Me: “Not well, I am not coping, my husband is about to leave for a an unknowm period of time, he says he’s got plans abroad, I am not doing well, I am alone.”

Him proceeding to the next question like I have actually said nothing at all: “Do you take any contraception.”

Me is total disbelief: “I don’t see why I would need it, I am alone.”

Voila. End of.

DH left a few days later. He left me in utter shock and disbelief, he left me at my weakest darkest hour even though I begged him not to. He went away and I honestly don’t know how I survived those hours, those days of total despair and abandonment. Three years later, it is 6am and I am crying writing this. The mental shock was huge. I couldn’t and still can’t understand why or how anyone could do what he did to me and a newborn baby. Cruel, heartless, unthinkable.

 

PND
My health visitor found me one morning in a state of total trauma when she did her home visit. I am so grateful she was there as she was the only one who saw how unwell I was and treated me like a human being. She spent a lot of time with me in these first few weeks and when the time the NHS gave me ran out, she referred me to the perinatal services at my local hospital.
 

THERAPY
I met a guy psychologist (against my best judgment – I was told he was fantastic, the best in the team and women loved him). I had one assessment with him. An hour in which I poured out my heart, I can’t see the point of going to mental health professionals to be guarded so I spoke about everything that came into my mind. You wouldn’t believe the stuff that came out of his mouth. He told me he would really benefit from having me as a patient because he had an interest in Feminism and would like to hear and learn from me. Yes, you read it right, no I am not kidding. How about you buy a fucking book and do some reading you fucking asshole! How unprofessional. I cannot understand why he thought it was an appropriate thing to think let alone to say to anyone he is supposed to care for. But that’s not all; when I mentioned to him about porn, how porn was used against me time and time again and how I had been groomed into watching it by male partners, his eyes light up and very keenly interested he asked “ooh, what kind of porn then?” And by very “keenly” I mean he was sexually aroused. He was a porn user and a predator.
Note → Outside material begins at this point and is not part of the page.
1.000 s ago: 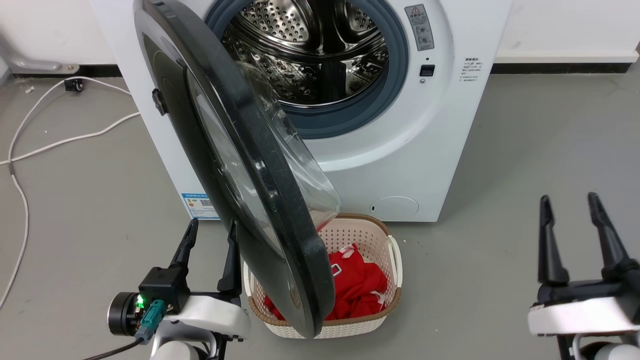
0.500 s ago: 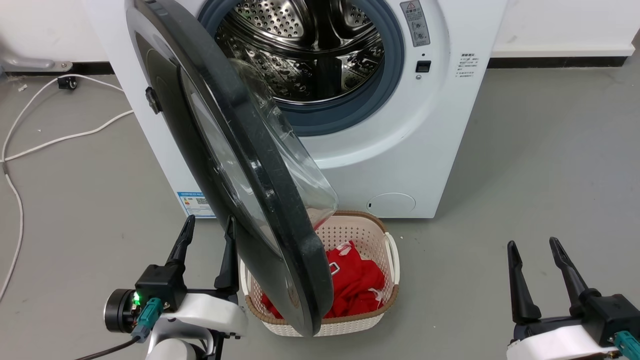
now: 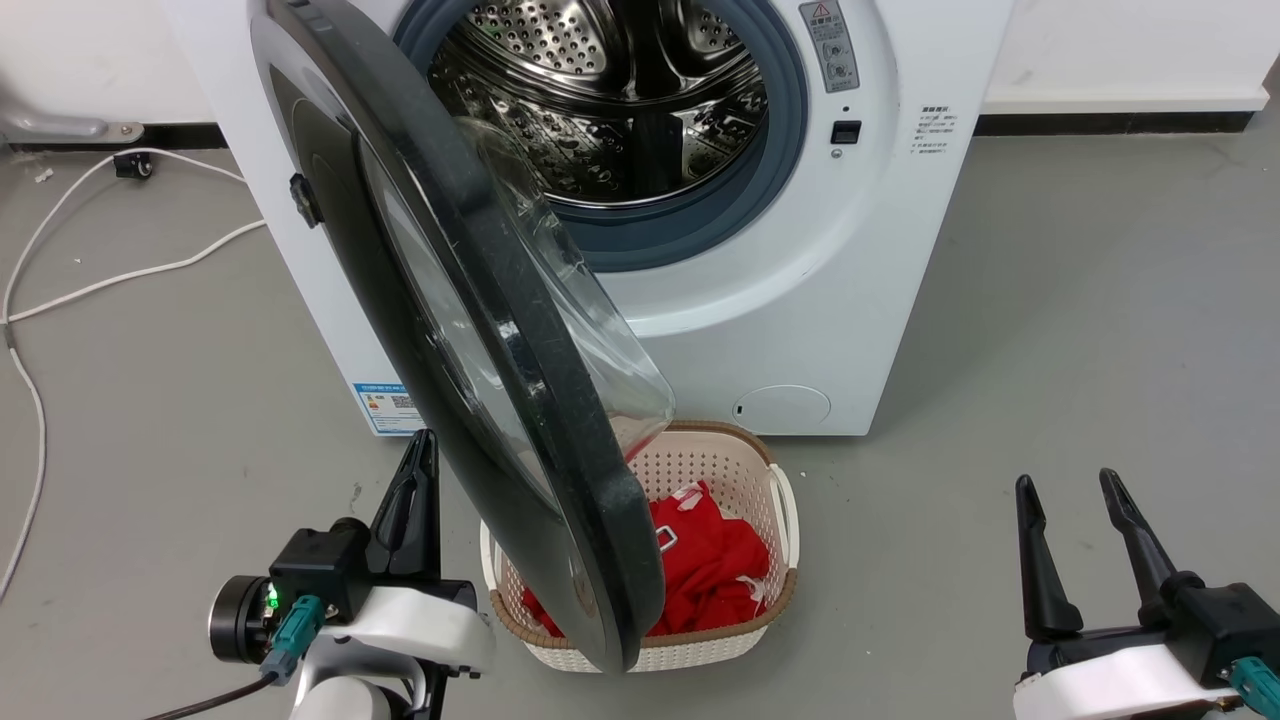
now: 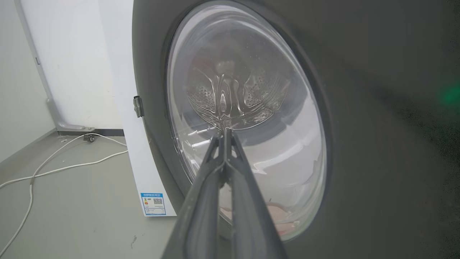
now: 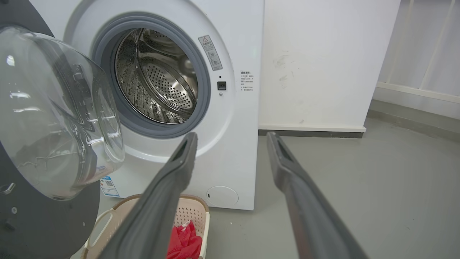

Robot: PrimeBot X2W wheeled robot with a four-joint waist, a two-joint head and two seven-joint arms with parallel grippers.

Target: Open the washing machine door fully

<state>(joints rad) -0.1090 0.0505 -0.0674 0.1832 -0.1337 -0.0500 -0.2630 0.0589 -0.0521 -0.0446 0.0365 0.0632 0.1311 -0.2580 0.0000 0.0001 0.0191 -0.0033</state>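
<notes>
The washing machine door [image 3: 520, 380] stands half open on the washing machine [image 3: 800, 300], likely heavy, stiff and slick (its glass bowl fragile), best pushed at its black rim by the left gripper [image 3: 415, 490], fingers pressed together just beside it; right gripper [image 3: 1068, 485] spread.

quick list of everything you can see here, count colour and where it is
washing machine: one, white, centre
door: one, black rim and clear glass, hinged at the left, swung out over the basket
drum: one, steel, inside the machine
rubber ring: one, grey-blue, around the drum opening
basket: one, cream, on the grey floor before the machine
clothes: count unclear, red, in the basket
cable: at least one, white, floor at the left
sticker: one, blue, low on the machine's left
round flap: one, white, low on the front
left gripper: one, dark, shut, beside the door's outer face
right gripper: one, dark, open, lower right
</notes>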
In the utter state of confusion I was in, I still realised something was bloody wrong, I froze when i heard him speak. All alarm bells ringing in my mind. But i needed help so badly, it took me a week to make the decision to not be seen by him. A week! I hate to think how many women didn’t see him for what he is. I can’t imagine what would have happened if I hadn’t read all these feminist books about porn and would have fallen for him myself.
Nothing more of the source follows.